# Assigned task
Output each entry that follows exactly. Images stay out.

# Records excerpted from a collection
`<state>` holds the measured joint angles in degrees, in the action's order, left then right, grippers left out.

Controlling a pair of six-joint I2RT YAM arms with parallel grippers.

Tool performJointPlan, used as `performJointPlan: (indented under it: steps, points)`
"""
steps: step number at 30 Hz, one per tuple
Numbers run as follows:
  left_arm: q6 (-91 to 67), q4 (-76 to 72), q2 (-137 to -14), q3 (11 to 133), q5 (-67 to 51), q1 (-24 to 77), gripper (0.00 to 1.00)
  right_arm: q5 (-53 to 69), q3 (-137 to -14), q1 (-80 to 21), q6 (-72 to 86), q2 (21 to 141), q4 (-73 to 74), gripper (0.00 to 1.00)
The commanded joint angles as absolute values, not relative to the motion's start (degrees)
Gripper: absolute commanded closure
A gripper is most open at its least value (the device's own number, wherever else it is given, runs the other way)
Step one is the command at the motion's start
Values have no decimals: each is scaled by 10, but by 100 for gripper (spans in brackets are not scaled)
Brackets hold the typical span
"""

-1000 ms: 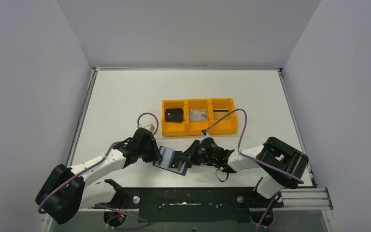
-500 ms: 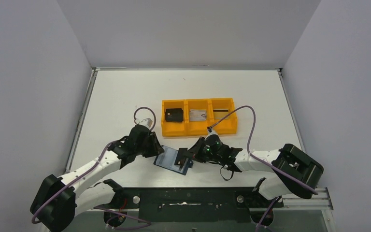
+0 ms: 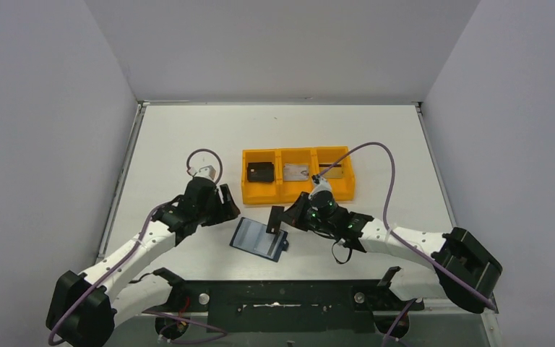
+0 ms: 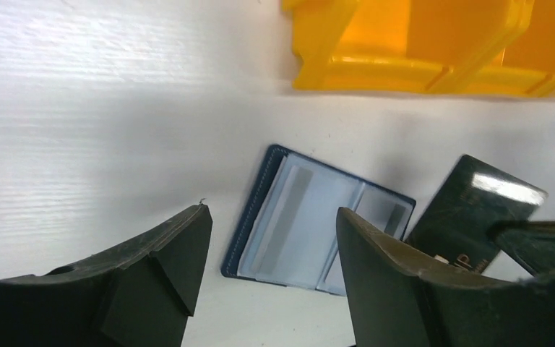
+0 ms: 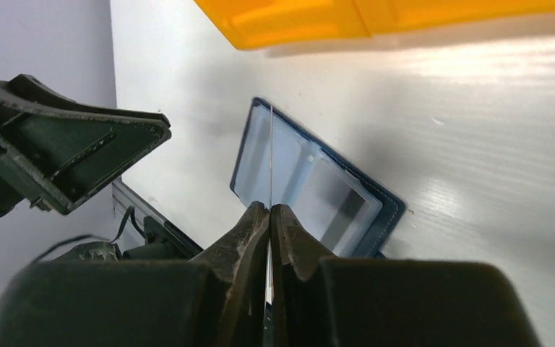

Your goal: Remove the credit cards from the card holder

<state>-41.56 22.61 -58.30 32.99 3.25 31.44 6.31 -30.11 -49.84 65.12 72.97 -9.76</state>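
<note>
The card holder (image 3: 259, 239) is seen lying open on the white table (image 3: 181, 144), low in the centre of the top view, with its pale blue pockets facing up and nothing pressing on it. A dark card (image 3: 276, 218) is pinched between the pressed-together fingers of the right gripper (image 3: 286, 216) and held tilted just above the holder's upper right edge; whether its lower corner touches the holder cannot be told. The left gripper (image 3: 227, 207) is spread and holds nothing, just to the upper left of the holder. In the orange tray (image 3: 296, 196), above centre, a silver-grey card (image 3: 296, 172) is seen in the middle compartment, a gold-tan card (image 3: 330, 168) in the right one and a dark flat item (image 3: 260, 171) in the left one. The grip is judged narrow — only a margin of the card is taken — so the card could pivot or slip out if swung quickly, and its low corner could catch the tray wall. With the holder unrestrained, a snagged corner could drag it along. A few pale characters are seen near the dark card's lower edge in the left wrist view — too cut off to be read; no brand is legible.
</note>
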Motion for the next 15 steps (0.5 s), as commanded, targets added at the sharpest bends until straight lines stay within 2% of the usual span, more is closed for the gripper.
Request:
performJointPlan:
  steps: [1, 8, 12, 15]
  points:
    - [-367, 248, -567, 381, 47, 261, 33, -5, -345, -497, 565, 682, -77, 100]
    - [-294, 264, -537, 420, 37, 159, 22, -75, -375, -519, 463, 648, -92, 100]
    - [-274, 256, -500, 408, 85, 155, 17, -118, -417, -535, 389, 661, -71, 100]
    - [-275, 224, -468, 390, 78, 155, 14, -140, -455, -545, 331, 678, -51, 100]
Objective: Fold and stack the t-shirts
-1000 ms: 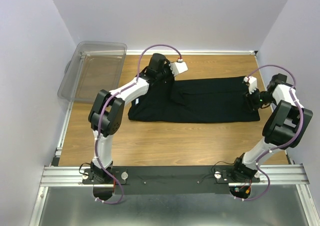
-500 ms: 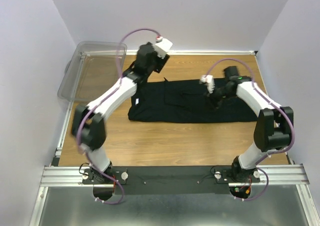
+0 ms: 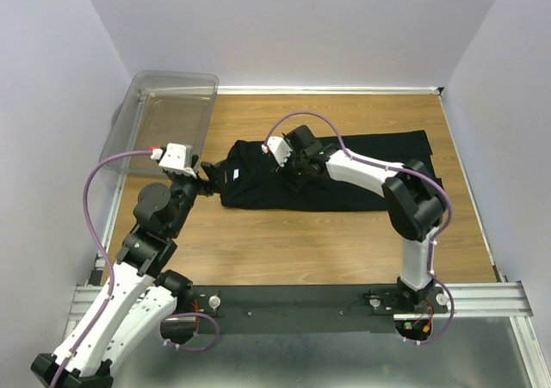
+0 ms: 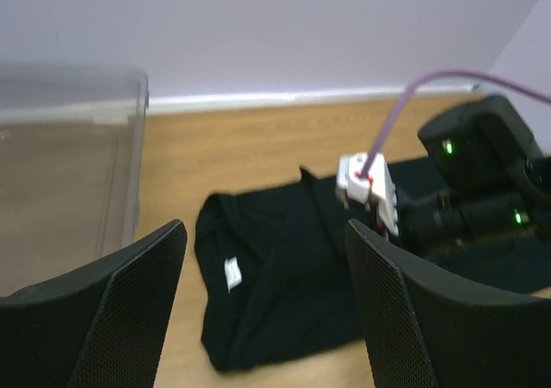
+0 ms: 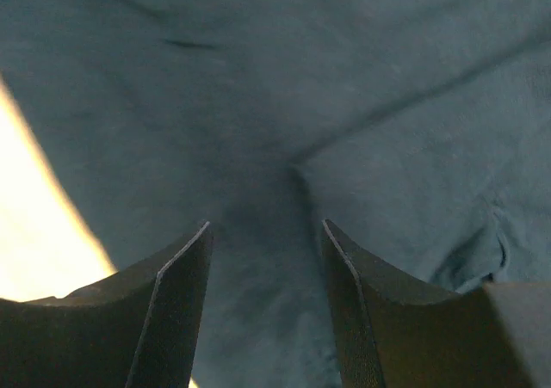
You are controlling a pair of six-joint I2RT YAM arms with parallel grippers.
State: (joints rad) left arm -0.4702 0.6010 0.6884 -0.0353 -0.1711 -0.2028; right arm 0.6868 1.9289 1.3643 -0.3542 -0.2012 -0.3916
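Observation:
One black t-shirt (image 3: 370,181) lies in a long band across the middle of the wooden table. In the left wrist view its left end (image 4: 275,302) shows a small white tag (image 4: 232,273). My left gripper (image 3: 209,182) hovers just off that left end, open, with nothing between its fingers (image 4: 263,233). My right gripper (image 3: 289,166) reaches over the shirt's left part. Its jaws stand apart right above the cloth (image 5: 258,104), and no fabric is pinched between them (image 5: 266,224).
A clear plastic bin (image 3: 159,121) stands at the far left corner, also seen on the left in the left wrist view (image 4: 60,173). Walls close in the table on three sides. Bare wood (image 3: 301,242) lies between the shirt and the arm bases.
My left gripper let go, opened wide and swung back from the shirt's far edge to its near left end. My right gripper travelled left along the shirt from its right end and opened further.

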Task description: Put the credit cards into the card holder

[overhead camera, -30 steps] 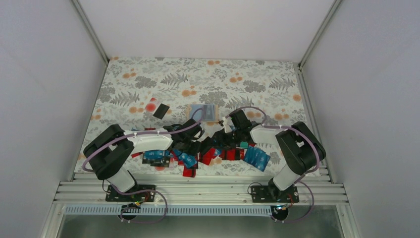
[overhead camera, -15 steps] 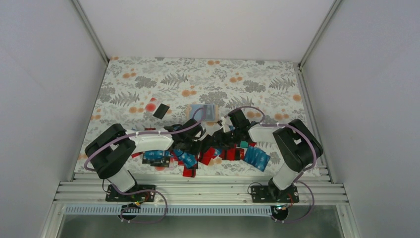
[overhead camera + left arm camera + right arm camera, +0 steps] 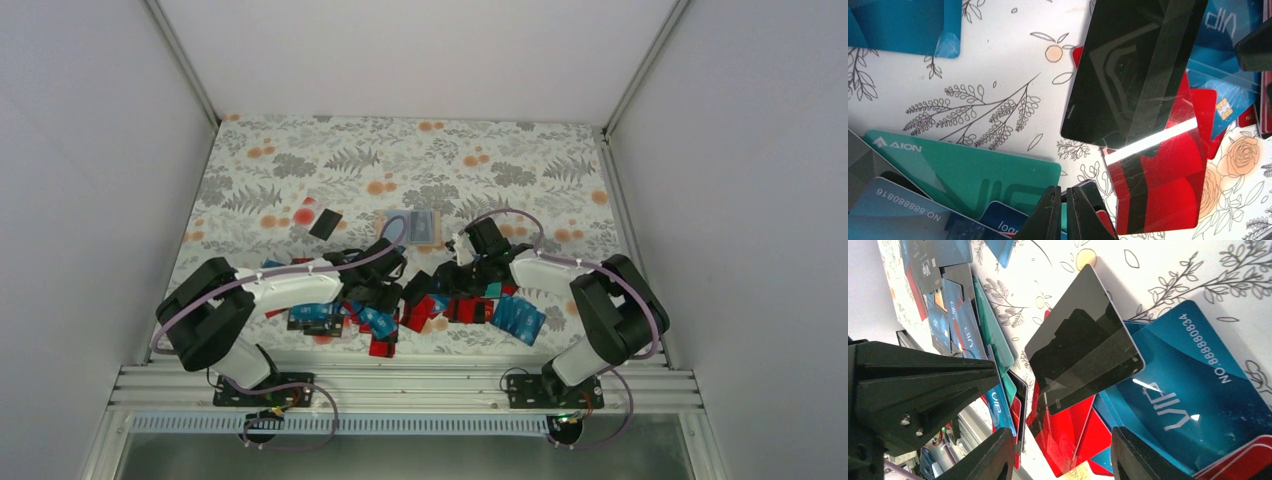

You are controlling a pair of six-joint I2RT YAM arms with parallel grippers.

# Output of the exercise
`<state>` holds the measured joint angles in degrees, in the action's order, left then right, grippers left out.

Controlling a pair of six-joint I2RT YAM arms with parallel grippers.

Tool performJointPlan, used as `performJointPlan: (indented under it: steps, points)`
"""
steps: step number at 30 Hz, one per tuple
Numbers run as follows:
  left_arm: q6 (-91 to 67), q4 (-76 to 72), q2 (-137 to -14), q3 (11 to 133), q5 (-67 to 51), q1 (-24 to 77), gripper (0.00 to 1.00)
  right_arm: q5 (-53 to 69), q3 (-137 to -14), q1 (-80 to 21), q6 (-72 to 86), q2 (21 to 141), q4 (-73 to 74), gripper (0.00 to 1.00)
The commanded joint angles as absolute values, not relative to the motion's start (degrees)
Gripper: absolute commanded closure
A gripper is most open at its least value (the device's own number, wherever else it is given, runs the other way)
Step one is the command at the motion's start
Values have no decimals: each is scaled by 10, but by 100 for gripper (spans in brackets are not scaled)
Brackets hold the typical span
"""

-1000 ms: 
-500 ms: 
+0 ms: 
+0 ms: 
+0 ms: 

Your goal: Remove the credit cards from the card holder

<state>-41.56 22.61 -58.30 32.99 3.25 31.44 6.31 -30.11 -49.84 65.12 72.97 -9.76</state>
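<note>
The card holder (image 3: 259, 239) is seen lying open on the white table (image 3: 181, 144), low in the centre of the top view, with its pale blue pockets facing up and nothing pressing on it. A dark card (image 3: 276, 218) is pinched between the pressed-together fingers of the right gripper (image 3: 286, 216) and held tilted just above the holder's upper right edge; whether its lower corner touches the holder cannot be told. The left gripper (image 3: 227, 207) is spread and holds nothing, just to the upper left of the holder. In the orange tray (image 3: 296, 196), above centre, a silver-grey card (image 3: 296, 172) is seen in the middle compartment, a gold-tan card (image 3: 330, 168) in the right one and a dark flat item (image 3: 260, 171) in the left one. The grip is judged narrow — only a margin of the card is taken — so the card could pivot or slip out if swung quickly, and its low corner could catch the tray wall. With the holder unrestrained, a snagged corner could drag it along. A few pale characters are seen near the dark card's lower edge in the left wrist view — too cut off to be read; no brand is legible.
</note>
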Motion for the next 15 steps (0.5 s), as commanded, targets added at the sharpest bends until straight lines stay within 2% of the usual span, more is closed for the gripper.
Request:
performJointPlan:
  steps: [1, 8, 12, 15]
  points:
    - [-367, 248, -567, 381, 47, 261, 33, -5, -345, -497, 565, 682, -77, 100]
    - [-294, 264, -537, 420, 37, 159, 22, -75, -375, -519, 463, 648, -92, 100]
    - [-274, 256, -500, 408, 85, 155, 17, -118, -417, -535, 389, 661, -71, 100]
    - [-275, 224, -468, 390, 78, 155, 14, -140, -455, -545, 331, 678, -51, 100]
Objective: Fold and stack the t-shirts
-1000 ms: 
-500 ms: 
+0 ms: 
+0 ms: 
+0 ms: 
You are controlling a pair of six-joint I2RT YAM arms with parallel grippers.
State: (joints rad) left arm -0.4702 0.6010 0.6884 -0.0353 -0.1711 -0.2028; right arm 0.6868 1.9289 1.3643 -0.3542 -0.2012 -0.3916
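Observation:
One black t-shirt (image 3: 370,181) lies in a long band across the middle of the wooden table. In the left wrist view its left end (image 4: 275,302) shows a small white tag (image 4: 232,273). My left gripper (image 3: 209,182) hovers just off that left end, open, with nothing between its fingers (image 4: 263,233). My right gripper (image 3: 289,166) reaches over the shirt's left part. Its jaws stand apart right above the cloth (image 5: 258,104), and no fabric is pinched between them (image 5: 266,224).
A clear plastic bin (image 3: 159,121) stands at the far left corner, also seen on the left in the left wrist view (image 4: 60,173). Walls close in the table on three sides. Bare wood (image 3: 301,242) lies between the shirt and the arm bases.
My left gripper let go, opened wide and swung back from the shirt's far edge to its near left end. My right gripper travelled left along the shirt from its right end and opened further.
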
Task description: Put the credit cards into the card holder

[overhead camera, -30 steps] 
[overhead camera, -15 steps] 
[overhead camera + left arm camera + right arm camera, +0 steps] 

You are controlling a pair of six-joint I2RT YAM arms with parallel grippers.

This response is done.